• Task description:
Count the lines below that include the word "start", then give that number and no other words.

• Available data:
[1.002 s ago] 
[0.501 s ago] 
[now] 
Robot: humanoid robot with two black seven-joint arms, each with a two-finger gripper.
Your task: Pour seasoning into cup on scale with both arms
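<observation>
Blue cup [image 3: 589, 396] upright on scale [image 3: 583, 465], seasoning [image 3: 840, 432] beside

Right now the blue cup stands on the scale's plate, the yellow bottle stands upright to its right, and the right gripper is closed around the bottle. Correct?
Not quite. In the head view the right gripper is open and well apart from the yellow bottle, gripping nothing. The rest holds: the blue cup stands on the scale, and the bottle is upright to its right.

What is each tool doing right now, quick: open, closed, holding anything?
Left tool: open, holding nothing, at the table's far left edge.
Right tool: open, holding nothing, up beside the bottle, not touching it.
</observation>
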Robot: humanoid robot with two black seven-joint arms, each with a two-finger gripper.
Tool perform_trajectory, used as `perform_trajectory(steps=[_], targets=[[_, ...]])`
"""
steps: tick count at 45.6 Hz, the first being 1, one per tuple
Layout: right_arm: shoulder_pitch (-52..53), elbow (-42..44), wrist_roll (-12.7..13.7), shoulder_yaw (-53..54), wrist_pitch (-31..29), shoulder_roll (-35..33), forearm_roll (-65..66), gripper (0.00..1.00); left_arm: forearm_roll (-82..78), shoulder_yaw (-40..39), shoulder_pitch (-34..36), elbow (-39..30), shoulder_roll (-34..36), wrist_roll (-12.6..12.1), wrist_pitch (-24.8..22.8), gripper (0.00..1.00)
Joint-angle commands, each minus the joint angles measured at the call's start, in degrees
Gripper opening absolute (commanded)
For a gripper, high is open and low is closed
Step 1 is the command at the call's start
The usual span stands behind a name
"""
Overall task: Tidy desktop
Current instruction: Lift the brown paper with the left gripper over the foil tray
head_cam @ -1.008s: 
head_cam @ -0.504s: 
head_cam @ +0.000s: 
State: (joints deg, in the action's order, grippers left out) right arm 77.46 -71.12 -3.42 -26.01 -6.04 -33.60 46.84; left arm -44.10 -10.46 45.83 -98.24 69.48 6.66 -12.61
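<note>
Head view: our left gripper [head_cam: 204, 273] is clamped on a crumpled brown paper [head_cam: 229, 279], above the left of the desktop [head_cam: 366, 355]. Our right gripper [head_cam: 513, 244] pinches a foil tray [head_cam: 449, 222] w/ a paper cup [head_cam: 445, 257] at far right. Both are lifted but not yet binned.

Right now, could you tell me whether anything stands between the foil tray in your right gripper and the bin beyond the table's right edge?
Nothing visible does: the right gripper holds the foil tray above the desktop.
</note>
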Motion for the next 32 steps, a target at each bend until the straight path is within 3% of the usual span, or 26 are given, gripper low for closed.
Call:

• Answer section:
2